In summary on the DLA: The Borzoi have two DLA haplotypes contributing to the immune system of the majority of Borzoi – while there are several DLA haplotypes that are not well represented. Breeders can use this testing to redistribute these haplotypes so that they are not lost to drift. As stated by Dr. Pedersen in his conclusion below, the lack of biodiversity in the DLA is worrisome. When more dogs are added to the study, there is possibility that more DLA haplotypes will be found.


The following conclusions from Dr. Pedersen sum up the findings from the 31 tested Borzoi.

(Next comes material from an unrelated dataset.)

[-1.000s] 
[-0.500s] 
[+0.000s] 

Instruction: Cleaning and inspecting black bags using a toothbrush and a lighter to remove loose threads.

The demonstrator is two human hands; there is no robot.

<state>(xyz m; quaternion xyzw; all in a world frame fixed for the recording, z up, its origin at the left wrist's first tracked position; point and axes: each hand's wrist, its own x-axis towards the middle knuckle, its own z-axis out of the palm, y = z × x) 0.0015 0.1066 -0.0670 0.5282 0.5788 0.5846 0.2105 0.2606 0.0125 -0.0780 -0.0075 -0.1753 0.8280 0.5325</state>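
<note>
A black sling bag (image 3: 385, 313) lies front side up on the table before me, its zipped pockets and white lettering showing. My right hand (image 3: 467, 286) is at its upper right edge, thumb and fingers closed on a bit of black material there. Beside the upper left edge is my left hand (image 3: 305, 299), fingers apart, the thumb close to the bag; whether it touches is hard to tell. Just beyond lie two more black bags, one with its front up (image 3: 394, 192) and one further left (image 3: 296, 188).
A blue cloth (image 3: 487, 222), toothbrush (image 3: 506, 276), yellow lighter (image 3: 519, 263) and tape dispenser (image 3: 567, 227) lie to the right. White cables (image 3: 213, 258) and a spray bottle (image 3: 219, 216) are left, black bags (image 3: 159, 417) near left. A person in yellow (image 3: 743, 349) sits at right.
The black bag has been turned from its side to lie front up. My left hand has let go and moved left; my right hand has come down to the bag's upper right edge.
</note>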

The Borzoi also lack diversity in the DLA regions. Seventy eight percent of the individuals tested possessed one or two copies of the 1006/2007 or 1160/2022 class I/II linked haplotypes. This is evidence that two founders, or closely related founder lines, have contributed disproportionately to the breed’s evolution. However, the fact that these haplotypes are in equilibrium with the rest of the genome indicates that this imbalance occurred at the time of the founding and has become fixed/equilibrated over the time, and not from some more recent genetic bottleneck.
Although it appears that contemporary Borzoi have a very narrow genetic base, a lack of genetic diversity is not in itself bad, providing the founder population was relatively free of deleterious genetic traits and breeders have been judicious in avoiding any artificial genetic bottlenecks that may cause either a loss or imbalance of original diversity. The breed is surprisingly clear of breed-specific heritable disease traits and enjoys a good lifespan compared to other large dog breeds. The health problems that exist are of a complex genetic basis and are common to many dog breeds and even mongrels [11]. These traits common to modern dogs have most likely been inherited from generation to generation as dogs underwent progressively more intense human-directed artificial selection.
The lack of genetic diversity in the DLA class I and II region of these 31 Borzoi is troublesome, but it is uncertain what it means. Certain DLA class I and II haplotypes have been associated with specific autoimmune diseases in certain breeds[13], but autoimmune disorders other than hypothyroidism have not been documented as serious problems in Borzoi. Nevertheless, it is important that breeders maintain as much diversity and heterozygosity in the DLA region as possible.

Dr. Niels Pedersen 2019

Based on this preliminary report, it will be of great importance to conserve the existing biodiversity so further depletion does not occur due to random loss of alleles – called genetic drift. Breeders can do this by testing their dogs and placing a priority on healthy dogs with less well represented genetics in comparison to the rest of the population, provided they are good representatives of the breed. Using our tools designed to identify these individuals, Average Genetic Relatedness (AGR) and Outlier Index (OI) breeders can allow breeders to select these dogs, as well as to simulate what to expect in potential litters. Special attention might be warranted at the less typical DLA haplotypes so they are not lost to genetic drift.

Hopefully with further analysis and more dogs submitted to the study, more biodiversity will be found within the breed and successful management and conservation of that existing diversity can begin.